В связи с этим отмечу, что даже в наиболее модернизированных странах нынешнего мира представления о «справедливом праве» отличаются очень сильно. Так, например, большая часть штатов США практикует и не собирается отменять смертную казнь. В скандинавских странах уровень налогообложения богатых, достигающий 70-80% дохода, социальное большинство не считает несправедливым посягательством на священное право частной собственности. А в современной Японии, которую вряд ли можно вывести «за скобки» модернизированного мира, широкой практикой разрешения правовых споров является достижение справедливого согласия сторон не через судебные решения, а на основе убеждения сторон конфликта неформальными группами посредников.
Права человека и общество
Одной из наиболее острых и проблем правового регулирования нынешней «эпохи перемен» стали конфликты вокруг содержания и объема понятия «права человека».
В связи с этим отмечу, что в основных перечнях прав человека из того, что относится к обществу, присутствуют лишь такие права отдельных сообществ, как право собраний и право союзов, которые никак не предусматривают защиту общества в целом. И это, конечно, коренится в парадигмальных для западной культуры представлениях о том, что в «ядре» человеческой природы господствуют индивидуализм и личный эгоизм. Видимо, наиболее откровенно эту характерную для западной культуры установку формулировала экс-премьер Великобритании Маргарет Тэтчер, которая не раз заявляла: «Нет такого понятия, как общество. Есть отдельные мужчины и женщины, а также семьи».
Однако человек, как известно, существо общественное, политическое. И его общественная природа не девальвировалась за два с лишним тысячелетия, прошедшие после того, как это сформулировал Аристотель. Люди – мужчины, женщины и их семьи – объединяются в общество, в котором существует не обязательно открыто манифестируемая, но достаточно определенная система морально-этических приоритетов. Эта система, не будучи неподвижной и абсолютной данностью, тем не менее, в той или иной мере проявляется при принятии личных и коллективных решений.

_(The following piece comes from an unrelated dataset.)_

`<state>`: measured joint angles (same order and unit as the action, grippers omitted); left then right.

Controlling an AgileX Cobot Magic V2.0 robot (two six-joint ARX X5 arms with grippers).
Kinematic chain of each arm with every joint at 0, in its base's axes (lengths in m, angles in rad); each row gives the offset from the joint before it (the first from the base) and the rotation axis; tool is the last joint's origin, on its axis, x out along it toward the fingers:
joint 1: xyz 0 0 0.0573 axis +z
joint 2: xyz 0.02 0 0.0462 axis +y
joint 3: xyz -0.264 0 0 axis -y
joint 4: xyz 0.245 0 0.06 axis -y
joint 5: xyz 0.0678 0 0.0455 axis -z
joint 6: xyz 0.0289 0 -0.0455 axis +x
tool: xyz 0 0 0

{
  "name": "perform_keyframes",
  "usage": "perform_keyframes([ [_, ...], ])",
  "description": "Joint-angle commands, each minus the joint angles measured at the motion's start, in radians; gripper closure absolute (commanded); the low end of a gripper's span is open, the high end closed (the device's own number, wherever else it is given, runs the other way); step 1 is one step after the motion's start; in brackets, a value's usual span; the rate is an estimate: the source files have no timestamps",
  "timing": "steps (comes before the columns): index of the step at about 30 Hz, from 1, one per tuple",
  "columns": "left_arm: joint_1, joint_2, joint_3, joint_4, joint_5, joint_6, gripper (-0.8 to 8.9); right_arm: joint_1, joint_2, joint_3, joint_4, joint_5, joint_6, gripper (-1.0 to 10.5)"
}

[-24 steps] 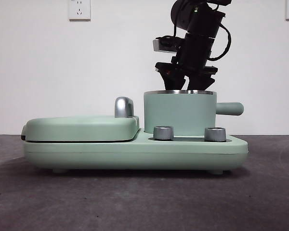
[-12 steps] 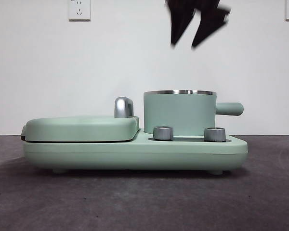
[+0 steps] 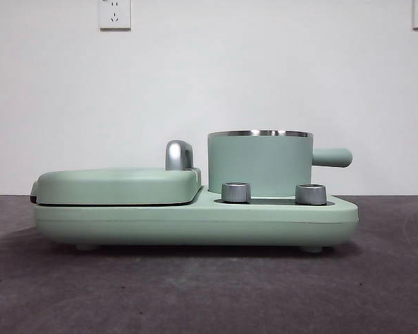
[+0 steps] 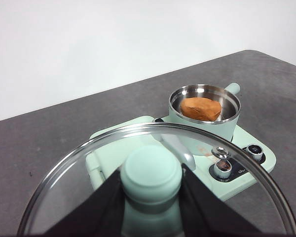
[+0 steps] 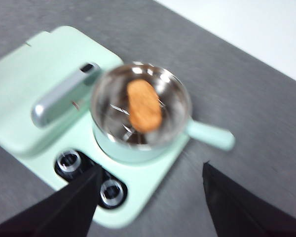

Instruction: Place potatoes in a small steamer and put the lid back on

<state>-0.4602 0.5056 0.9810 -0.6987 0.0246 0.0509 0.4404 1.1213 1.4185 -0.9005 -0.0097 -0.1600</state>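
The small steamer (image 3: 260, 163), a mint-green pot with a steel rim and a stubby side handle, stands on the right of the green cooker base. The orange-brown potato (image 4: 201, 108) lies inside it; it also shows in the right wrist view (image 5: 144, 105). My left gripper (image 4: 151, 197) is shut on the mint-green knob of the glass lid (image 4: 79, 163) and holds it high, away from the pot. My right gripper (image 5: 150, 190) is open and empty, high above the steamer (image 5: 140, 116). Neither gripper shows in the front view.
The flat mint-green griddle (image 3: 118, 185) with its chrome handle (image 3: 179, 154) sits left of the pot on the same base (image 3: 195, 219). Two steel dials (image 3: 236, 192) stand in front of the pot. The dark table lies all around.
My right gripper rose from the pot's rim and left the front view at the top. The pot and griddle have not moved.
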Motion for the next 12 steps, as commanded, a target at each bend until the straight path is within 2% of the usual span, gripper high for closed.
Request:
perform_keyframes([
  [1,-0.005,0.014,0.016,0.040,0.003,-0.011,7.99,0.007,-0.109,-0.092,0.008,0.046,-0.005,6.3],
  [4,-0.005,0.035,0.016,0.041,0.037,-0.011,7.99,0.006,-0.219,-0.203,-0.001,0.089,-0.009,6.3],
  [7,-0.005,0.064,0.016,0.043,0.069,-0.011,7.99,0.001,-0.321,-0.310,-0.014,0.100,-0.035,6.3],
  [12,-0.005,0.128,0.016,0.096,0.131,-0.011,7.99,-0.005,-0.459,-0.453,-0.025,0.123,-0.034,6.2],
])
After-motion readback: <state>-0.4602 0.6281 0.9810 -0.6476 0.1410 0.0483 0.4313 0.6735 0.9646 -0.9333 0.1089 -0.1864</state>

Причем, проявляется по-разному в зависимости от личного и коллективного ощущения сложности, опасности, судьбоносности ситуации, в которой оказались индивид и общество.
Тем не менее практически во всех типах государственно организованных обществ в судьбоносных ситуациях оказывается действенным лозунг «Отечество в опасности». И возникает широкий социальный консенсус, свидетельствующий о готовности нести издержки, тяготы и жертвы не только ради своего нынешнего и будущего личного благополучия и счастья собственной семьи, но и ради всех ближних и дальних, которые составляют данное национальное сообщество. В обществах, в которых социально-историческая траектория укоренила более ярко выраженный индивидуализм, градус такой готовности принять на себя общественную ответственность и нести издержки, как правило, ниже, чем в обществах, которые социально-исторически формировались на базе сильных и устойчивых коллективистских представлений. Однако это «общественное чувство» есть практически в любом обществе.
Исходя из этого, индивида наделяют несомненными – и все более широкими – правами. А основную часть общества обычно записывают в разряд «молчаливого большинства», для которого достаточно юридической нормативности личных прав и прав входящих в него сообществ.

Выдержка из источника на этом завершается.